Mulholland had reason to feel hopeless, but hope came in the form of his nurse at Cedars Sinai Medical Center, Sandy Nahom.

"He thought at first, 'Is my career over? What's happening? Am I done,'" Nahom said. "And that's when I thought of Garrett."

Los Angeles County Sheriff's Department Deputy Garrett Rifkin was Nahom's patient three years ago. He, too, lost his leg in a motorcycle accident.

But just three months after his amputation, he was back on the job.
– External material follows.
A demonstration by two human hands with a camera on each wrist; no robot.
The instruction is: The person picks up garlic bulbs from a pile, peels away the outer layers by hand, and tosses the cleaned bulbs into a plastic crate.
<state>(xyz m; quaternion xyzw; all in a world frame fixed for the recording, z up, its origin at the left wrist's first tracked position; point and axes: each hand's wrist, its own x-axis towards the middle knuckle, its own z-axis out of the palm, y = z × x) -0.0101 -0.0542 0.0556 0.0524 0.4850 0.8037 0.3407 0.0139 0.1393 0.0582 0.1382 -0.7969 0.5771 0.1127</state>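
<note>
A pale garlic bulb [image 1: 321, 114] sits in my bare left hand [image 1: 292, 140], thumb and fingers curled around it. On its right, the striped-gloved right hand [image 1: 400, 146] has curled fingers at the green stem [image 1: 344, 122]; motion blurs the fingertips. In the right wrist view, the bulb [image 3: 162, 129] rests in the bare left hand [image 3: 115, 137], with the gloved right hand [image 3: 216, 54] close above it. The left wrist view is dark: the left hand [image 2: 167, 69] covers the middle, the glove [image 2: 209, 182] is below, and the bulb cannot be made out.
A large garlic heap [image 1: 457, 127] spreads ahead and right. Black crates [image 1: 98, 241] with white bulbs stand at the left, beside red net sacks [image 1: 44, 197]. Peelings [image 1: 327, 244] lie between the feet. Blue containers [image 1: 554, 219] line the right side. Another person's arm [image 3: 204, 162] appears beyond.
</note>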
"The first day, a [Los Angeles Police Department] officer came to visit me in the hospital," Rifkin said. "I assumed it was to talk about my accident, and he lifted up his pant leg and showed me he was an amputee and that was my first glimpse of hope that I can get back to doing what I love."

So when Nahom called Rifkin, he volunteered to pay Mulholland a visit.

"I heard you want to be a firefighter," Rifkin said during that meeting captured on cell phone video. "As you can tell, it is possible."

"Cooper didn't even realize that Garrett was an amputee himself until Garrett showed him," Nahom said.

But Nahom wasn't the only one who saw a change in Mulholland.

"He was blown away by it," his dad, Jack, said.

"The minute he saw him, it was great," mom, Dawn, said.

Mulholland is now home from the hospital.

"I feel like I'm still on the same path, going in the same direction at the same speed."

As for Rifkin, he works on the department's homeless outreach services team. He can run, tackle suspects and drive a patrol car.

"The only thing I found that I can't do is wiggle my toes," Rikin said with a laugh during his visit with Mulholland.

Nahom also connected Mulholland with a retired firefighter who is also an amputee, and they just so happen to live just a few miles away from one another. The two have plans to get together in the future.